Orchid Security: The Fragmented State of Enterprise Identity

  • Key findings: 46% of enterprise identity activity sits outside centralized IAM visibility; 85% of applications contain accounts from legacy/external domains; 70% of applications grant excessive privileges.
  • Statistics: 40% of all accounts are orphaned (up to 60% in legacy environments).
  • Strategic implications: Enterprises must implement an Identity Visibility and Intelligence Platform (IVIP) layer to discover the true state of their application estate and identity risk.
  • Source: The Hacker News

7. Practical Security Takeaways

  1. Enforce phishing-resistant MFA: Go beyond basic MFA; adopt continuous session validation to guard against deepfakes and AI-powered phishing.
  2. Audit non-human identities: Consolidate governance of human and non-human identities (bots, agents) into one unified platform.
  3. Perform deep entitlement reviews: Execute nested reviews to identify hidden access points that are commonly attached to NHIs.
  4. Implement automated drift detection: Set up real-time alerts to detect and remediate new identities or privilege escalation instantly.
  5. Treat patching and identity hardening as parallel tracks: Unauthenticated vulnerabilities require rapid patching, while robust identity controls limit lateral movement post-breach.
  6. Enforce human-to-agent attribution: Ensure every autonomous AI agent action maps back to a responsible human owner's privileges.
  7. Establish strict out-of-band verification: Define clear policies for handling sensitive data requests to counteract highly convincing deepfake phone calls.

8. Trends to Watch

  • Explosion of Machine Identities: The ratio of NHIs to human identities will continue to skew drastically as organizations rush to deploy autonomous AI agents.
  • Identity Dark Matter: Security teams will increasingly discover that their centralized IAM tools lack visibility into significant portions of custom apps, legacy systems, and shadow IT.
  • From Authentication to Continuous Verification: Legacy password and static biometric checks are giving way to real-time Attribute-Based Access Control (ABAC) and behavior models.
  • AI as an Insider Threat: AI chatbot platforms and local agents hold massive amounts of data and API access, making them primary targets for infostealers.

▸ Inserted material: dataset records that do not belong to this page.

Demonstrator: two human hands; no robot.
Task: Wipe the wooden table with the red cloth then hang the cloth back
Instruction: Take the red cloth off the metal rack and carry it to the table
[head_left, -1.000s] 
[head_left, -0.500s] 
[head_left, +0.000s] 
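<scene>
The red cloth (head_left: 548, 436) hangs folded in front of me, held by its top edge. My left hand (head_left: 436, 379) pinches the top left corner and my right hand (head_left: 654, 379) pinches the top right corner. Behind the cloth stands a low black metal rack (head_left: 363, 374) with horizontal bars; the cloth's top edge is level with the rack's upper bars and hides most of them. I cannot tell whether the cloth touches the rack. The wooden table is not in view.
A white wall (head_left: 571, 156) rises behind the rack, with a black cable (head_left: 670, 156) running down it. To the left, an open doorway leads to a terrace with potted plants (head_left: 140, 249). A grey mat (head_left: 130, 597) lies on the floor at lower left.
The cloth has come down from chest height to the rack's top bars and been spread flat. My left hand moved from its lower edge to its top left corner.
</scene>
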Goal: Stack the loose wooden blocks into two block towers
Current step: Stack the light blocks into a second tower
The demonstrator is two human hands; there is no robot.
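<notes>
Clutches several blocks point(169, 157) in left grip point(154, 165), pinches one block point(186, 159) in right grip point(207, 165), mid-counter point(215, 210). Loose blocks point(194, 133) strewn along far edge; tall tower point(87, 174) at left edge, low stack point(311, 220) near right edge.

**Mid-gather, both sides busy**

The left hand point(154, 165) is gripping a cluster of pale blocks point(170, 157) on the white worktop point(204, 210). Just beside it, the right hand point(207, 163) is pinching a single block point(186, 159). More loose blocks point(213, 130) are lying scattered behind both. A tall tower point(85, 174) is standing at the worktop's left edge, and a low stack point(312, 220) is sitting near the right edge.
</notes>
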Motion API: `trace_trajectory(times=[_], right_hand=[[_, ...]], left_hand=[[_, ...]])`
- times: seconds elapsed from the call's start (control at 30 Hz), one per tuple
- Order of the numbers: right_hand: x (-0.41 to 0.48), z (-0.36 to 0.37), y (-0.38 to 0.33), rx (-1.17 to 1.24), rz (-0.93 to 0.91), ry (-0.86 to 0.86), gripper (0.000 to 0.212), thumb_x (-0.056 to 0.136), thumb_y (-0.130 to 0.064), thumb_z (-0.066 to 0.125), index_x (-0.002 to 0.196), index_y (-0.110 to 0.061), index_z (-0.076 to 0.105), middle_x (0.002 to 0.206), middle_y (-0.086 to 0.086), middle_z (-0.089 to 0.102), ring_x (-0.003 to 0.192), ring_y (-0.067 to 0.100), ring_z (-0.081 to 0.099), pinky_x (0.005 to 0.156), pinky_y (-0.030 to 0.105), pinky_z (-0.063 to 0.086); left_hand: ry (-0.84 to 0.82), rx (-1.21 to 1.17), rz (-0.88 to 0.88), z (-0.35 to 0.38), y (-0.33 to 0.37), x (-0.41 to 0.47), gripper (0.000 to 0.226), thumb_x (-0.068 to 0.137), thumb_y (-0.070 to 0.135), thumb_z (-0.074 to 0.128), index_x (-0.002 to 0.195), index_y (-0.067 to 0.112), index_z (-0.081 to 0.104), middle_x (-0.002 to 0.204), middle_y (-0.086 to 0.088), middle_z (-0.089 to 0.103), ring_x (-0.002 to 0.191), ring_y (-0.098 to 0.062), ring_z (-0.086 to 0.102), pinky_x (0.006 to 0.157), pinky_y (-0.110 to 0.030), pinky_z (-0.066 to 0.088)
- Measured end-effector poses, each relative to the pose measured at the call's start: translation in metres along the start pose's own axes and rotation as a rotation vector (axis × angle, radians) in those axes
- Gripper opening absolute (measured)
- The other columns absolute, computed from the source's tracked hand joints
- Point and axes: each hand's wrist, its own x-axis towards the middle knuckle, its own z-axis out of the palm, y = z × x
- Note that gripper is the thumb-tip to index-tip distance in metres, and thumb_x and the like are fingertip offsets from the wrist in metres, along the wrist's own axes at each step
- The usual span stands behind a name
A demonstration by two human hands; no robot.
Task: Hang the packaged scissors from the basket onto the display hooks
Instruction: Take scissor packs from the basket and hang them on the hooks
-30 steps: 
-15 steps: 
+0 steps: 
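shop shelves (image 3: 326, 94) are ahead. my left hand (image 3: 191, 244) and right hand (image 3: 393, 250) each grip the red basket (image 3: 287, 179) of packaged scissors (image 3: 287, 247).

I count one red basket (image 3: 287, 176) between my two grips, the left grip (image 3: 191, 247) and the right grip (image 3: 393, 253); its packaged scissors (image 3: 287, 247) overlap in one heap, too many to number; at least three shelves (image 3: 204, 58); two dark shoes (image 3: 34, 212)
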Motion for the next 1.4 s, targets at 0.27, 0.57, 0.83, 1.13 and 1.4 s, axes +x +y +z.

9. Tool / Resource of the Week (Optional)

Identity Visibility and Intelligence Platforms (IVIP)

  • What it does: Gartner’s Layer 5 of the Identity Fabric; ingests and unifies IAM data, leveraging AI to provide a single window into identity events across both managed and unmanaged systems.
  • Why it’s useful: Helps solve the "Identity Dark Matter" problem by moving from inference-based access policies to evidence-driven identity intelligence at the application level.